Because it now seems clear that Barack Obama will get Chuck Hagel as his next secretary of defense. It’s true that a number of Senate Republicans — including Senators McCain, Graham, Cornyn, Wicker, Vitter, and Cruz — have said they will oppose Hagel, while a number of Democrats, most conspicuously No. 3 Dem Chuck Schumer, have been noncommittal. But no Democrats have said outright they will defy their president on such an important nomination, and Majority Leader Harry Reid has endorsed the nominee, something he would not have done without knowing the temperature of his caucus. The external opposition has been both ardent and effective in securing headlines, but it is relatively narrow in scope. Even the high-firepower group AIPAC — which many thought might lead the charge against Hagel over his views on Israel — has decided to sit this one out.

Things could still change, of course. Confirmation hearings could bring new information to light. Hagel could damage himself in testimony. Or a unified Republican caucus could mount a filibuster. The wild card in the latter option is whether Hagel’s nomination process will occur under a new framework for limiting filibusters that could come out of negotiations between Reid and Republican leader Mitch McConnell. The explicit and implicit promises made under such an agreement could determine the feasibility of such a maneuver.

But barring the unexpected, Hagel will succeed Leon Panetta at the Pentagon. And that could prove to be President Obama’s most significant appointment to date.

Why? Consider what Hagel’s nomination signifies. Unlike his predecessor, who called the defense cuts built into the sequester “disastrous,” Hagel thinks they’re A-OK. And that’s precisely why he’s the president’s man. As David Brooks put it, Hagel has been nominated “to supervise the beginning of [a] generation-long process of defense cutbacks,” necessitated both by the president’s ambivalence about American global hegemony and by his preference for butter over guns in our impending debt and entitlement reckonings. Hagel is also functionally neutral in the Arab–Israeli conflict, an avowed opponent of military intervention in Iran, and (after his rebirth as an Iraq War skeptic) a maximally circumspect foreign-policy “realist” who would be more than content to oversee a net U.S. withdrawal from global hotspots (including, but not limited to, Af-Pak).

This constellation of foreign-policy views is not too different from that of candidate Obama, circa 2007, 2008, or even 2009. That such views are nonetheless leftward of the actual policies that have emerged from the Obama administration may sound odd, but in fact reflects how outside the foreign-policy mainstream those views were and to a certain extent still are.
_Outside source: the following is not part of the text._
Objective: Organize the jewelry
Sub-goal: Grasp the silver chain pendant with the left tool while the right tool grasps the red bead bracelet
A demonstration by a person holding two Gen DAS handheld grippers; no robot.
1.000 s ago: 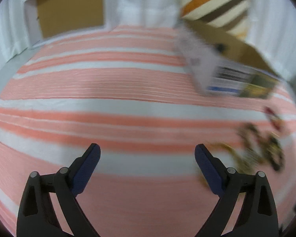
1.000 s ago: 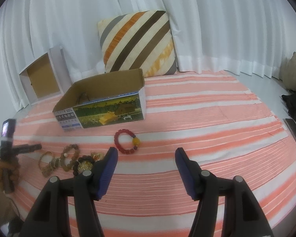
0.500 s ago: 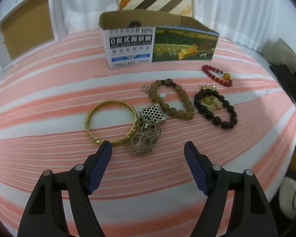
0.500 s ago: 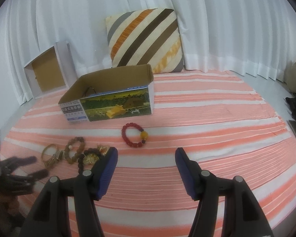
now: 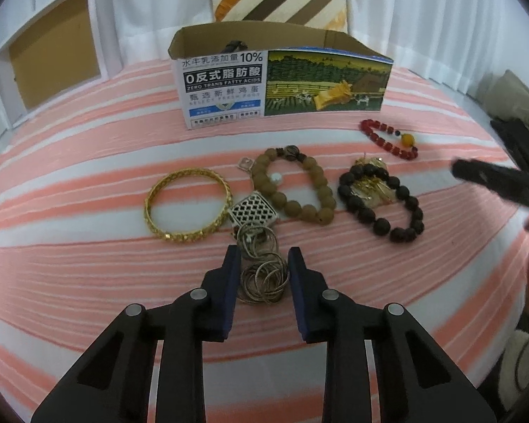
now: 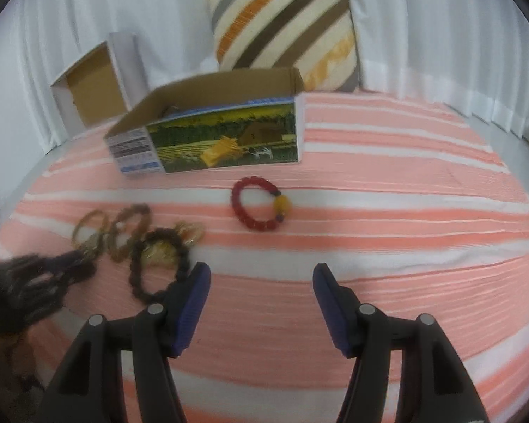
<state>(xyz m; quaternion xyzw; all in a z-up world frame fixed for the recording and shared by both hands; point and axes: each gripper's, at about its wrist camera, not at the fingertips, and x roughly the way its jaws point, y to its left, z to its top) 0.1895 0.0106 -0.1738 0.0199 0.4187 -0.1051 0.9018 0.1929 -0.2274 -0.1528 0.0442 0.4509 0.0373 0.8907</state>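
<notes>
Jewelry lies on the pink-and-white striped cover. In the left wrist view my left gripper (image 5: pixel 262 257) has its jaws narrowed around a coiled chain necklace (image 5: pixel 262 278) with a square lattice pendant (image 5: pixel 253 212); firm contact is unclear. Beside it lie a gold bangle (image 5: pixel 188 208), a tan bead bracelet (image 5: pixel 294 190), a dark bead bracelet (image 5: pixel 382 204) and a red bead bracelet (image 5: pixel 388 137). An open printed cardboard box (image 5: pixel 282 84) stands behind. My right gripper (image 6: pixel 261 278) is open and empty, short of the red bracelet (image 6: pixel 259 208).
A striped cushion (image 6: pixel 285 31) leans on the white curtain behind the box (image 6: pixel 208 137). A second open white box (image 6: pixel 95 84) stands on its side at the back left. Dark items (image 5: pixel 518 134) lie at the bed's right edge.
My left gripper swung round to the jewelry, moved in over the coiled chain necklace and narrowed its jaws around it. My right gripper moved slightly forward and stayed open.
</notes>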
Even if the military-industrial complex isn’t the evil conspiracy of caricature, it is nevertheless real, and governed by dynamics that cut across electoral cycles. This is why the civil servants and contractors who populate the foreign-policy and defense bureaucracies, along with their symbiotic appropriators in Congress, often overwhelm the wide-eyed political promises of newly elected executives and why presidents are often more hawkish than they had been as candidates. This all might be chalked up to mere inertia; but there’s also, and more importantly, a bipartisan preponderance of policymakers and policy-influencers — from think tankers to congressmen — who are more bullish on the use of American power, and more dispositionally pro-Israel than is the president.

This has made it difficult for President Obama to actualize candidate Obama’s foreign policy, and explains why he has not been able to sever himself more cleanly from the Bush era. Installing Hagel gives him a powerful ally in this fight, and four years to maneuver without the political massaging (i.e., timely pivoting toward pro-Israel groups) necessitated by a reelection campaign. That Hagel is nominally a Republican, and thus can coat the policies in a patina of bipartisanship, doesn’t hurt either.

What other nominee has more materially aided the president in effecting his vision than Hagel could? To be sure, there have been plenty of appointees who are to the left of Hagel and arguably more in line ideologically with the amorphous collection of shifting postures and extrinsically constrained positions that we call the president’s agenda. But have any of them had the actual impact Hagel could, if everything proceeds according to plan?

The obvious name here is Eric Holder. But any hopes that Holder would prove a transformative attorney general have surely been dashed. He was thwarted first and most definitively in precisely those areas where Obama’s foreign-policy constraints have intersected with DoJ policy: questions of status and jurisdiction related to the prosecution of the War on Terror. What little change he has been able to effect — in concert with the Department of Homeland Security — on selective enforcement of immigration laws are largely delimited by the powers of executive order, and will last only as long as Democratic control of the executive. And any minor victories for progressive causes achieved under his watch — say, the Pigford settlement and a more activist civil-rights division — have been offset by the persistent hectoring of Darrell Issa and the likes of “Fast and Furious.”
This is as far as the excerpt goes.